1 Department of Oral Medicine and Radiology, Rishiraj College of Dental Sciences and Research Centre, Bhopal, Madhya Pradesh, India
2 Department of Maxillofacial Prosthodontics and Implantology, Peoples College of Dental Sciences and Research Centre, Bhopal, Madhya Pradesh, India
3 Department of Pedodontics and Preventive Dentistry, Daswani Dental College & Research centre, Kota, Rajasthan, India
4 Department of Conservative Dentistry and Endodontics, RKDF Dental College and Research Centre, Bhopal, Madhya Pradesh, India
5 Department of Orthodontics and Dentofacial Orthopaedics, Rishiraj College of Dental Sciences and Research Centre, Bhopal, Madhya Pradesh, India

Click here for correspondence address and email

Date of Web Publication10-Dec-2019
 

   Abstract 


Background: Dental Medicine is a noble profession but the dentist-patient relationship has transformed over the last two decades by upsurge anxiety in the community and dental profession regarding increasing trends of complaints and lawsuits against dentists. Purpose: Knowledge about ethics and medicolegal issues is fundamental to the dental practice as clinical skills. This review was done to evaluate the oral healthcare services, and to provide awareness that a dentist should follow certain protocol to avoid any litigation in the name of malpractice. Materials and Methods: In January 2017 an electronic search was done of published literature in PubMed, Medline, EBSCO host and data base. The search was focused on literature on medicolegal issues and medical negligence. The titles and abstracts related to review and available in English were screened. Results: Due to the scarcity of articles on this topic, all the articles related to search were included in the study. Conclusion: Consent is a fundamental and established principle in the Indian Law.
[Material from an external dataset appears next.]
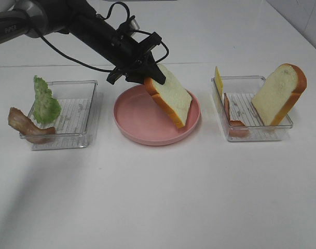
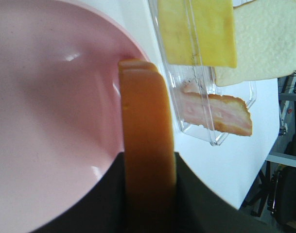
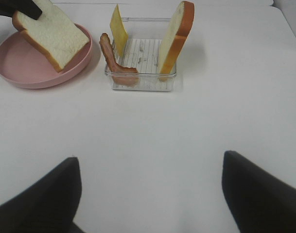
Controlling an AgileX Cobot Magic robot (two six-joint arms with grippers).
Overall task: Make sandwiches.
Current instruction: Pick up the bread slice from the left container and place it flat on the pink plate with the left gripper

Professional indemnity insurance also known as 'Defense Costs' will pay all the costs, fees, and expenses incurred with their prior consent in the investigation, defense, or settlement of any claim made against the insured.

Keywords: Consent, dental indemnity, dental records, litigations, medicolegal issues

How to cite this article:
Gupta M, Shrivastava K, Mishra SK, Ahuja R, Mishra P, Kumari S. Importance and awareness of medico legal issues in dental practice… Alarm call. Ann Trop Med Public Health 2018;11:103-7

How to cite this URL:
Gupta M, Shrivastava K, Mishra SK, Ahuja R, Mishra P, Kumari S. Importance and awareness of medico legal issues in dental practice… Alarm call. Ann Trop Med Public Health [serial online] 2018 [cited 2020 Jun 4];11:103-7. Available from: http://www.atmph.org/text.asp?2018/11/4/103/272556



   Introduction Top


Medical profession is considered as a most virtuous profession all over the world. Its sole objective is accomplishment of the quality of the life and alleviation of sickness and suffering. It is not a mathematical process but a service-oriented freethinking profession having a self regulating code of ethics.[1] The alliance between the doctor and patient is based on faith and confidence. Fortunate are the doctors of the past who were treated like God and were respected by the people. Today, we observe a rapid pace of commercialization and globalization in all the spheres of life and the medical/dental profession is no exemption to this actuality.[2]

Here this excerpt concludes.